UNB and computer science

I may be just getting old so allow an old geezer a reflection.  When I was finishing high school and doing the obligatory review of potential universities I distinctly remember UNB positioning itself as one of Canada’s top computer science schools (this is circa mid 1980s). 

Economic development usually happens in cycles and it seems to me that many of the top universities in the C.S. area (Waterloo comes to mind) back in the 1980s were catalyts for the development of a significant IT clusters in their communities.

Did UNB play this catalytic role in the creation of a large IT cluster in Fredericton?  I know there are a few firms such as CARIS but are there dozens of world class companies emerging from the research at UNB? 

I really don’t know the answer here.  Just asking the question.  Someone remarked to me offhand the other day that UNB CS has been woeful at spinning out IT startups and leveraging research.  That same person suggested that something like half of all UNB CS grads over the last 20 years have left New Brunswick to work elsewhere.

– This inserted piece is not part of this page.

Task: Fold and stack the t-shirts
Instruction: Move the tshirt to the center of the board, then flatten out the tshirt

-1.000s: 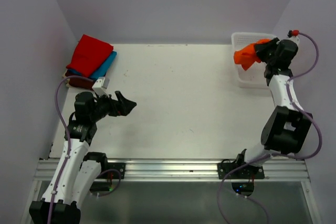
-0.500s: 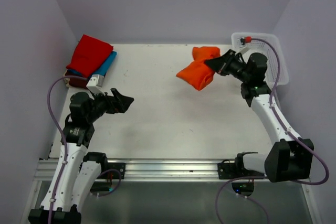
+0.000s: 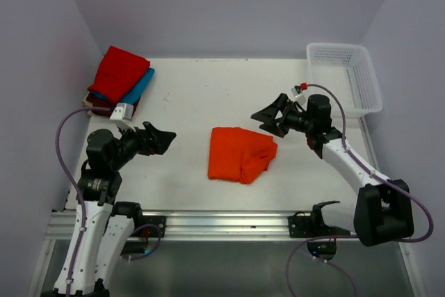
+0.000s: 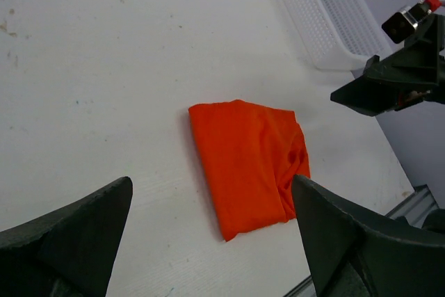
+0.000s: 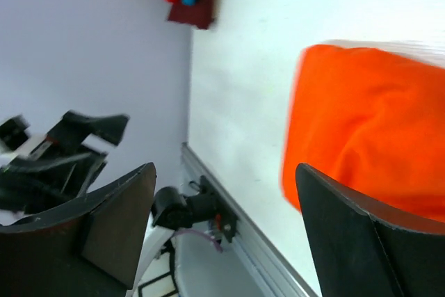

Anybody know more about this?

You, of course, realize my interest.  I think that universities should be critical players in a community or province’s economic development.  If we want to build a cluster in – you pick the topic – UNB should be at the front end of the value proposition for that cluster – churning out students, setting up research chairs, attracting global companies as research partners, incubating spinoff companies, playing a key role selling the community/province to investors, etc.

I guess all this stuff I was told about UNB and its computer science faculty troubled me.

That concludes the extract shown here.